**Brief:**
Print the lines below from the line with "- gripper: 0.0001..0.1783" to the line with "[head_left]" exactly, keeping both ends, and print no pictures.

START Dataset records

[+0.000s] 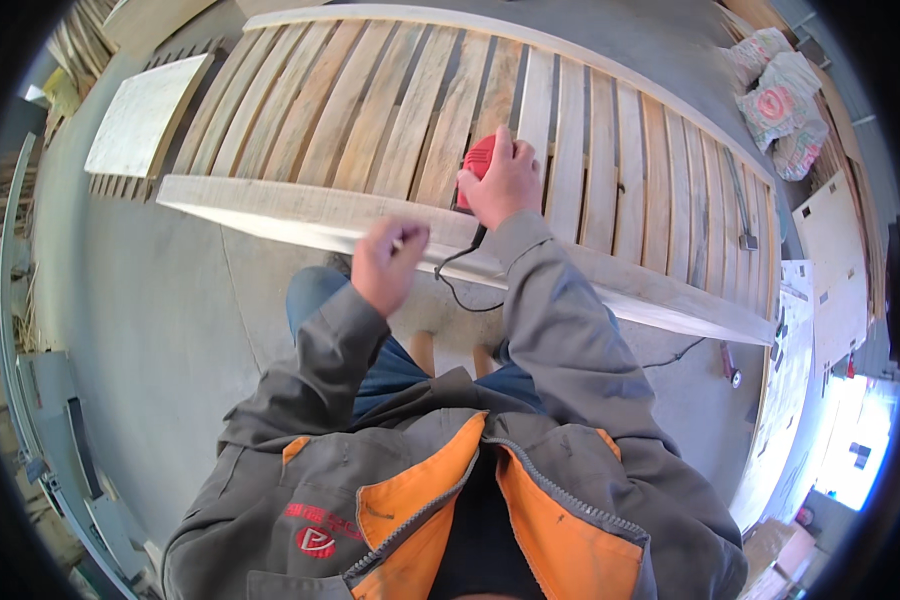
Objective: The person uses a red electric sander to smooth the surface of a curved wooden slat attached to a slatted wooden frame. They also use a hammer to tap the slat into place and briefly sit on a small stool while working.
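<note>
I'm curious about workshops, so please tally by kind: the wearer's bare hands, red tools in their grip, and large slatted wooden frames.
Hands (left hand, right hand): 2
Red handheld tool: 1
Large slatted wooden frame: 1
Total: 4

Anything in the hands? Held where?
Right hand: red power tool, gripped by its upper body. Left hand: curled, blurred; can't tell.

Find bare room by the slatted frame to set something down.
Widest: grey floor between slatted frame and leftmost metal equipment. Slats right of the right hand look bare but gapped. Crowded: near rail's centre: red power tool, cord, left hand.
</note>
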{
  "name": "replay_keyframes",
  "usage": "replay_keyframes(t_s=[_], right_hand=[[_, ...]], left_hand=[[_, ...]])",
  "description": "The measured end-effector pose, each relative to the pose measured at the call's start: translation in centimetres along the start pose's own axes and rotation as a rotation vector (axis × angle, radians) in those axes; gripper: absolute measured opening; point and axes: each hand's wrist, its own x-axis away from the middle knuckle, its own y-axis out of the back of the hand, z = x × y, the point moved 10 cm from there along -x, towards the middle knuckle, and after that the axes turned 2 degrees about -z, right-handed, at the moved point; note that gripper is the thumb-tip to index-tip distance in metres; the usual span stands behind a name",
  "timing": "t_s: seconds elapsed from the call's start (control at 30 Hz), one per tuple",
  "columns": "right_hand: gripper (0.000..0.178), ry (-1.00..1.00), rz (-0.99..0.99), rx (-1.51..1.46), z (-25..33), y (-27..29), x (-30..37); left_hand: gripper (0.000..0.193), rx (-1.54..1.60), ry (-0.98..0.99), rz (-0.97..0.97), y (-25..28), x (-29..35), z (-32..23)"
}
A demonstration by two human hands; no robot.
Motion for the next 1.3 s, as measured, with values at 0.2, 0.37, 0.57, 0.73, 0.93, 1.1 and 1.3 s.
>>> replay_keyframes(t_s=[0.2,0.37,0.57,0.73,0.93,1.1,1.3], right_hand=[[0.074,0.014,0.03,0.026,0.8,-0.7,-1.6],[0.072,0.03,-0.002,0.027,-0.1,-1.1,-3.3],[0.071,0.127,-0.077,-0.067,-0.7,-1.7,-4.7],[0.074,0.217,-0.067,-0.149,-0.9,-0.9,-5.4],[0.073,0.103,-0.033,-0.214,-2.2,-1.5,-7.9],[0.073,0.121,-0.059,-0.144,-1.9,-1.6,-9.6],[0.072,0.141,-0.09,-0.148,-0.2,-2.1,-8.7]], left_hand=[[0.031,-0.463,0.26,0.969,-11.4,16.0,13.6],[0.042,-0.41,0.433,1.515,-17.4,25.1,22.8],[0.053,-0.334,0.389,1.999,-21.0,31.0,25.1],[0.07,-0.273,0.661,1.976,-18.7,28.6,23.1],[0.076,-0.441,0.937,1.959,-14.4,28.7,24.7],[0.075,-0.528,1.041,1.824,-10.2,25.9,28.6],[0.072,-0.524,0.838,1.814,-8.6,24.7,30.9]])
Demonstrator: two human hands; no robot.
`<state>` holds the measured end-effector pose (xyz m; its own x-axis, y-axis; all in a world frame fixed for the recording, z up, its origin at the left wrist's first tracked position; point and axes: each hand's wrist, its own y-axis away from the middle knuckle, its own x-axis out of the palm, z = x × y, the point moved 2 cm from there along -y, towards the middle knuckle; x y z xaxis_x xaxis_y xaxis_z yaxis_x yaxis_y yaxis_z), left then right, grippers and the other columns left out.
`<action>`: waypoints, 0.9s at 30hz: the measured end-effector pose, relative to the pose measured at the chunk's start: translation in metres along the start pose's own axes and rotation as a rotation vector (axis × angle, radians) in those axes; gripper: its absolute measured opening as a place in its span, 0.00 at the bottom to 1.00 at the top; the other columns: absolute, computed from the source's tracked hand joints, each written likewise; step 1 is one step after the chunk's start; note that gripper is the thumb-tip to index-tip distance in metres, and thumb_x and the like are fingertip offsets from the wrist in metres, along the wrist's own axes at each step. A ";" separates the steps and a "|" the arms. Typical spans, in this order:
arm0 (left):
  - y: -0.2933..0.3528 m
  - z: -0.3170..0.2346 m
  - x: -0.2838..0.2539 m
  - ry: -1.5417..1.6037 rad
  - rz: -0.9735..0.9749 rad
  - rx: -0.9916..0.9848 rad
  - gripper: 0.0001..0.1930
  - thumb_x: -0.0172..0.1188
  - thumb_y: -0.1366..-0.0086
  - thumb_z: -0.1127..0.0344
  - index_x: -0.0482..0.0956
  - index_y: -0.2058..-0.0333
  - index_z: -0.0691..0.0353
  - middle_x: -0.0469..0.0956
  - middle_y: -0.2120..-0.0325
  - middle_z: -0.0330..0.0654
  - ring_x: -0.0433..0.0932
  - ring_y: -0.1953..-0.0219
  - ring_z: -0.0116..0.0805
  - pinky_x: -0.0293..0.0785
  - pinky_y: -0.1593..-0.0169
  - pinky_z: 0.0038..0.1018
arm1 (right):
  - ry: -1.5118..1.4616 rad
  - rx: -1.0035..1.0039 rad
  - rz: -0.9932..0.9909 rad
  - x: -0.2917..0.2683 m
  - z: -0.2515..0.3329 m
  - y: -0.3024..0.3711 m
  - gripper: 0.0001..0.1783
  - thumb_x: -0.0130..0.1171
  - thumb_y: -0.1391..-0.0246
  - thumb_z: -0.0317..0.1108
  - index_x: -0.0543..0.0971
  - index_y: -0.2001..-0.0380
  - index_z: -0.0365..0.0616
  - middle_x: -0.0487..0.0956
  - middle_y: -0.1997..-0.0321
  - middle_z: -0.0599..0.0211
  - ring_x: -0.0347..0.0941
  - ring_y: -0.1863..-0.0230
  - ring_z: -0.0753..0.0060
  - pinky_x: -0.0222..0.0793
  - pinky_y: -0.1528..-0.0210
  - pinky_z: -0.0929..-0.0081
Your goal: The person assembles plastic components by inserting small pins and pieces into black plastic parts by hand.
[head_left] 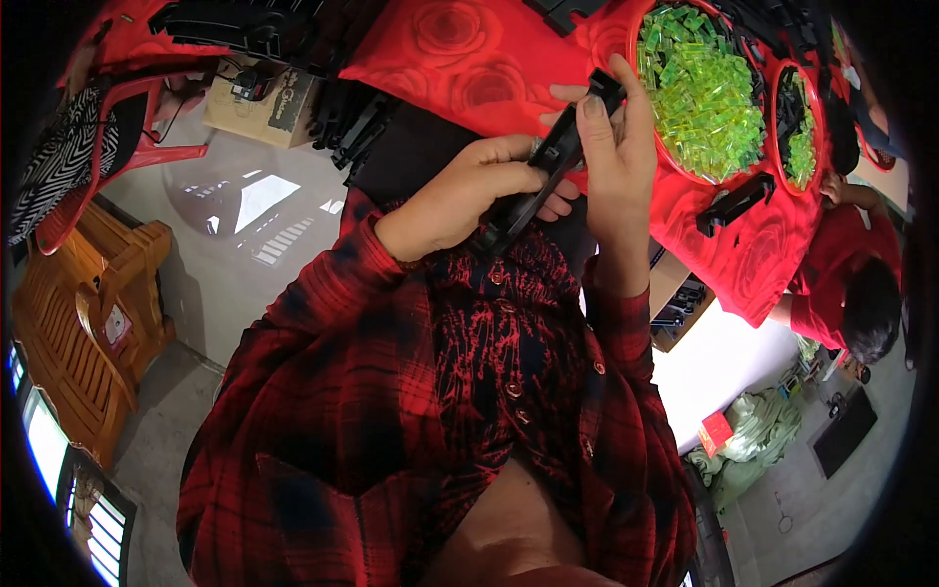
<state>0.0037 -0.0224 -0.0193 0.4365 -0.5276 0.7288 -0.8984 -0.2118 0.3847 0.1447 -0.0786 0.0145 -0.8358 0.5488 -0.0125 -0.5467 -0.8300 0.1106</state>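
A long, narrow black plastic part (536,174) is held at a slant in front of my chest, between both hands. My left hand (455,201) is closed round its lower half, the thumb lying along it. Higher up, my right hand (624,147) grips the upper end, with the thumb pressed on its near face. Whether a small piece sits under that thumb is hidden. Beyond my right hand stands a red basket (631,39) heaped with small translucent yellow-green pieces (696,98). Another black plastic part (736,203) lies on the table beside it.
A red rose-patterned cloth (450,68) covers the table. A smaller red basket (782,176) holds more green and black pieces. Black parts (245,29) are stacked at the far left, above a cardboard box (259,103). A person in a red shirt (831,284) works at the right.
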 end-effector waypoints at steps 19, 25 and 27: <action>0.005 -0.007 0.002 0.338 0.180 -0.051 0.32 0.42 0.36 0.72 0.55 0.34 0.77 0.70 0.41 0.62 0.73 0.40 0.54 0.70 0.37 0.50 | -0.039 0.086 -0.055 -0.010 -0.011 -0.006 0.28 0.49 0.29 0.39 0.59 0.36 0.31 0.80 0.54 0.53 0.78 0.61 0.71 0.74 0.55 0.75; 0.005 -0.006 0.002 0.213 0.130 -0.059 0.33 0.47 0.36 0.67 0.55 0.33 0.74 0.68 0.40 0.64 0.74 0.41 0.55 0.69 0.36 0.49 | -0.020 0.065 -0.026 -0.007 -0.006 -0.005 0.29 0.49 0.29 0.39 0.59 0.35 0.31 0.80 0.54 0.52 0.78 0.60 0.71 0.74 0.54 0.75; 0.005 -0.006 0.003 0.239 0.131 -0.060 0.33 0.47 0.35 0.67 0.54 0.33 0.74 0.69 0.41 0.64 0.74 0.41 0.54 0.70 0.36 0.48 | -0.029 0.064 -0.023 -0.007 -0.007 -0.005 0.29 0.49 0.29 0.39 0.59 0.35 0.31 0.80 0.53 0.52 0.78 0.60 0.71 0.74 0.54 0.74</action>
<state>0.0008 -0.0202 -0.0125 0.3223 -0.3370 0.8846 -0.9465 -0.1015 0.3062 0.1530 -0.0794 0.0074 -0.8209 0.5709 0.0129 -0.5605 -0.8098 0.1736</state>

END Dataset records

**The answer:**
  - gripper: 0.0001..0.1783
  - thumb_x: -0.0130..0.1171
  - thumb_y: -0.1391..-0.0246
  - thumb_z: -0.0317..0.1108
  - index_x: -0.0543..0.0971
  - index_y: -0.2001..-0.0380
  - index_z: -0.0365..0.0616
  - middle_x: -0.0487..0.0956
  - middle_y: -0.1997..-0.0321
  - middle_z: -0.0599..0.0211
  - ring_x: -0.0347..0.0941
  - ring_y: -0.1863..-0.0230
  - ring_z: -0.0753..0.0060
  - pinky_x: -0.0222..0.0793
  - pinky_y: -0.1528..-0.0210
  - pinky_z: -0.0929..-0.0081
Your goal: The person assembles plastic components by inserting small pins and pieces into black plastic parts by hand.
[head_left] 

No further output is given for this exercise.